Tuesday, April 22, 2008

How grown-ups do politics

For the benefit of Messers Olmert, Bush, Cheney, Dr Rice, and many others, here's how the grown-ups do diplomacy.


video

Jimmy Carter, doing what
64 per cent of Israelis want to see done, but what their government and the oh-so "pro-Israeli" US government refuses to do: talking to Hamas.
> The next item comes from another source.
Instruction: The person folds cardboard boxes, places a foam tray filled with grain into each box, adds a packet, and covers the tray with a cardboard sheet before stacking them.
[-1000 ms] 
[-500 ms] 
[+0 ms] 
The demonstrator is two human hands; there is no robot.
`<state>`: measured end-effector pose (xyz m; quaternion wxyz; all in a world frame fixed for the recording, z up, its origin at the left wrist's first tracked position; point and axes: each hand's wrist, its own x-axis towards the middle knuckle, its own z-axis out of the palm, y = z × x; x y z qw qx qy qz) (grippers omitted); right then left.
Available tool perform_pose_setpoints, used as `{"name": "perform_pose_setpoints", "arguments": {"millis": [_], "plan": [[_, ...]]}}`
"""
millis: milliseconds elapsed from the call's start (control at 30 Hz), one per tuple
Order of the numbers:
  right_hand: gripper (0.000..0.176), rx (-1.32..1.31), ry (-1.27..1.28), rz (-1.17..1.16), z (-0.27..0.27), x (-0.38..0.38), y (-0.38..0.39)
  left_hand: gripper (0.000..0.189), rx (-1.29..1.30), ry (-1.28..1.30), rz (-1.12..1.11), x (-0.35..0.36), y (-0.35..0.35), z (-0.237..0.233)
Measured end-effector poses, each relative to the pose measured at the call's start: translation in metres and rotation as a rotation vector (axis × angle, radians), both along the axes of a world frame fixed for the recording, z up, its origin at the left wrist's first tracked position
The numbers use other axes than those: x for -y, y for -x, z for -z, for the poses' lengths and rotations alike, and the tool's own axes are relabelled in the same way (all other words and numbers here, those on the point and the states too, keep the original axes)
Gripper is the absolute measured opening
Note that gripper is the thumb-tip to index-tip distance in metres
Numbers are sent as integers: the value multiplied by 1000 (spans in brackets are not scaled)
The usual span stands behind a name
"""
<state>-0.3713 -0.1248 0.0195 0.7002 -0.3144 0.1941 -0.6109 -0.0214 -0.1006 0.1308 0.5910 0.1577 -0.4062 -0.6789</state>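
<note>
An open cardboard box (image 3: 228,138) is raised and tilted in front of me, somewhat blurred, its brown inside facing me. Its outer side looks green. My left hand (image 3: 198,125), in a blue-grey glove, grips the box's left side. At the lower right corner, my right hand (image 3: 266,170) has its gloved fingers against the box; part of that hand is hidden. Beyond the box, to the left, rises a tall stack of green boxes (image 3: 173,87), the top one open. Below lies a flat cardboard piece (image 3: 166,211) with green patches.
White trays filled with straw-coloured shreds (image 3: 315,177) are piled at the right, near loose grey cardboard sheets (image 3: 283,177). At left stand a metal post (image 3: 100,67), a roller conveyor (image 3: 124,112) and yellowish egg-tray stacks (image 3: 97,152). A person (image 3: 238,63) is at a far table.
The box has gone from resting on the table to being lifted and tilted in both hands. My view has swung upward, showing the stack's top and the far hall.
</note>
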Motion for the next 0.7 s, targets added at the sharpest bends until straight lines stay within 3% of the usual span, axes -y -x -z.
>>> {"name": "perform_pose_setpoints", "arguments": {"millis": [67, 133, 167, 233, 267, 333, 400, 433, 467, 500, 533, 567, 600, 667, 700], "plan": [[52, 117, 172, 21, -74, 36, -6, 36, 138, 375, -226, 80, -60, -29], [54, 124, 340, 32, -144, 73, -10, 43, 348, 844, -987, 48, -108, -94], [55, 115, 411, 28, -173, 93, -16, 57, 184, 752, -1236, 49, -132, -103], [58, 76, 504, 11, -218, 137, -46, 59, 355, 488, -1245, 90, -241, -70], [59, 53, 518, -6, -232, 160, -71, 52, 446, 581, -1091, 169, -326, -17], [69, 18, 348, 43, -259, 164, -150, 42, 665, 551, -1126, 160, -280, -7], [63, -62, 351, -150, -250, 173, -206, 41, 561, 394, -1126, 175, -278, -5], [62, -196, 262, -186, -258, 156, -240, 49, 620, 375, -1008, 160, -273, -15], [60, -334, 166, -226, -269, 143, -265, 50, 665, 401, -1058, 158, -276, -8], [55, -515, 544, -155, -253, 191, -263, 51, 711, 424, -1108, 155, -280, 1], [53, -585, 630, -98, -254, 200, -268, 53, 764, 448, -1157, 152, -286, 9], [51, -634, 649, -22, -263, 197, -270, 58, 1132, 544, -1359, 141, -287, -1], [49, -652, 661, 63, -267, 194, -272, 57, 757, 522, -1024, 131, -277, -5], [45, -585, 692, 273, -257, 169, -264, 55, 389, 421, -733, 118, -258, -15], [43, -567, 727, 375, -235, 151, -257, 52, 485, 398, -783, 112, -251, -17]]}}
For the uninitiated, talking to people is how armed conflicts are brought to a conclusion. The alternatives are trying to (a) obliterate your enemy, or (b) demand their total surrender and keep the killing going until they accept.

Since Carter has secured Hamas' consent to any future agreement between Israel and the PLO that resulted in a Palestinian state on the legitimate international borders, and that was ratified by the Palestinian public in a referendum, I think we can deduce that Carter's way works.

Of course, the comparison is a little unfair. Carter wants peace. The US and Israeli government want victory, and apparently don't much care how many people die before they get it (and they definitely don't want a return to the legitimate borders- they want to
keep what they stole). But Carter's efforts have now exposed those governments' belligerence for all to see. They pretended they didn't have a "partner for peace" and their bluff has now been called.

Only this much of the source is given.